In many -- or at least some -- cases, families choose to attend Mass at other parishes throughout a diocese. We shouldn't discourage that, as we are chiefly members of our particular church, i.e., our diocese, rather than a parish.

Mike said...


I agree we shouldn't discourage people from attending Mass at other parishes, but this program does not do that.

From the pastor's letter to his parishioners,

"... if they attend Mass at a different church, or when they may be out of town, all they need to do is bring in a SIGNED (by the priest) bulletin from that church, and the bulletin will replace the need for an envelope for that Sunday. Please remember to write the child(ren)'s name on the bulletin."

Grab a bulletin, have the priest sign it, put your kid's name on it and turn it in the next week at your home parish.

A bit of extra work? Yes, but just a bit.

Rich Leonardi said...


Thanks for the follow up comment, but the approach described strikes me as patronizing and heavy-handed.

Mike said...


Heavy-handed? Of course it is! That's the whole point.

This pastor didn't institute his program because he simply wanted more people in his pews and more money in his collection plate. Yes, that was part of it but if you read through his letter you will also see that there was a deep concern for the spiritual well being of his flock.

More years ago than I care to remember I had a relatively brief but still sometimes spectacular drinking career followed by several years in the AA program. Back then if one of the newer members - and it was usually me - complained that he wasn't getting anything out of the program an old-timer was sure to chime in with, "Keep bringing the body and the mind will eventually follow." At the time that was just about the corniest thing I'd ever heard but I was desperate enough to give anything a try. Today I can gratefully say that I am living proof that that approach to sobriety works.

A similar approach seems also to have worked for Fr. Brunette. As the article says,

"There was some grumbling up front, for the first couple of weeks. But it quickly subsided. And we started to see more and more and more new, young, faces at Mass. Young families that we had never (or very seldom) seen before.

"And now, a few months in, they continue to join us every Sunday.
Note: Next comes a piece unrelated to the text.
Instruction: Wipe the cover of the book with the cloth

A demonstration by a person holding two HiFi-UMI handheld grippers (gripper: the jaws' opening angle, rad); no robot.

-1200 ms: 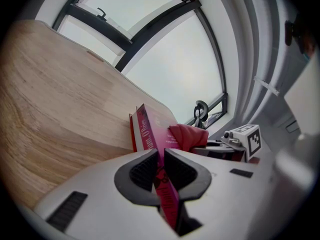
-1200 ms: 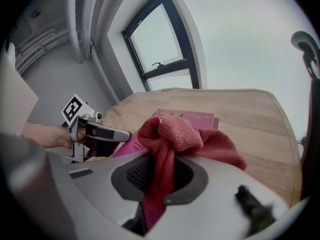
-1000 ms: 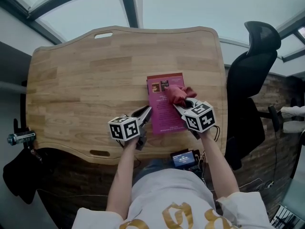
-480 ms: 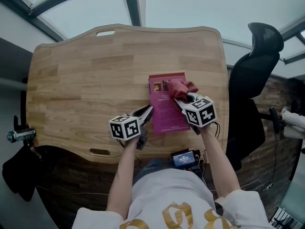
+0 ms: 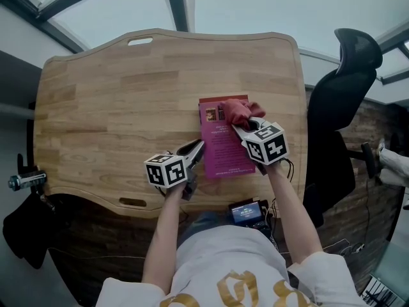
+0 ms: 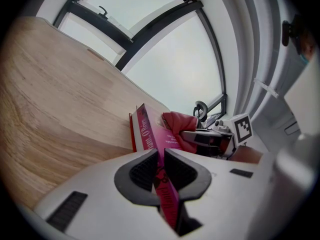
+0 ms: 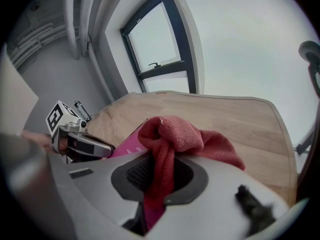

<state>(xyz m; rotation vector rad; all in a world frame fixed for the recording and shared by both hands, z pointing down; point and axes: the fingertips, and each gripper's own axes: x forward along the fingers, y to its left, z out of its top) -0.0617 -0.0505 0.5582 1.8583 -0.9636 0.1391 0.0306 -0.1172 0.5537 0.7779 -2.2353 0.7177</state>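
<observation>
Fingers (image 6: 144,170) of the left gripper (image 5: 193,153) are closed on the book (image 5: 220,147), pads biting its left long edge close to the near corner; the left gripper view shows the magenta cover running straight in between the two ribbed pads with no gap. Right gripper (image 5: 241,130) has its fingers pinched on the cloth (image 5: 239,112): in the right gripper view a fold of red fabric is squeezed between the pads and the rest bunches up in front of the tips. Book lies flat, cover up, on the wooden table (image 5: 115,101), toward the right side and close to the near edge, long axis running away from the person. Cloth sits in a wad on the cover's far right corner, touching it, part of it spilling past the book's right edge toward the tabletop. Printed text on the cover is too small to read. Left marker cube (image 5: 165,170) sits over the table's near edge, right marker cube (image 5: 267,144) over the book's right edge. Both grippers approach from the near side, one on each side of the book, well apart from each other. Black office chair (image 5: 335,107) stands off the table's right end. Small device with a lit screen (image 5: 245,212) sits below the near table edge, in front of the person's torso
</observation>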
And the less-than-enthusiastic faces are turning into happy faces, glad to be part of the community and to worship and participate in the Mass."

Preaching the gospel by example is a fine thing, but some folks just seem to need a little more "encouragement" to do what they should be doing, both for themselves and their kids.

Michael Halbrook said...

Thanks for the link and the mention of my entry about our parish's encouragement of school families attending Mass this year. It was exciting to stumble across this and to be able to join in the discussion.

Rich, I appreciate your comments... I feel Mike explained the parish's approach to the "chiefly members of the [diocese]" comment, by pointing out how students bring signed bulletins from the priest in the parish they visited. In fact, that side of the program has brought a lot of conversation between our local priests and others are looking at it, since it's actually working - helping to curb a problem (of school family Mass attendance - or lack thereof) that we've had for years.

On heavy-handed, I wouldn't characterize it as that. I think it's fair to call it "demanding", though. However, that's what the life of faith is: demanding. That's what Christ's call to be part of His Body - His Church is: demanding. That's what the Church's exhortation to attend Mass every Sunday is: demanding.

Isn't it?

My point of view flows nicely out of Mike's analysis. Being EXAMPLES of living the life of faith and being a strong community of worship is great. But if we're going to reach out to those that are missing from our pews (in our case, it was many of these school families), sometimes we might have to be "heavy-handed" in pulling them back just long enough for God's Spirit to do His work and keep them as part of our community... or not.

I'd just tag on that I'm amazed every single Sunday by the new faces, the new families, joining us from among the school population - people we had not seen in years. It's great to have them rejoin our community, and if it took this policy to provide the encouragement, then so be it!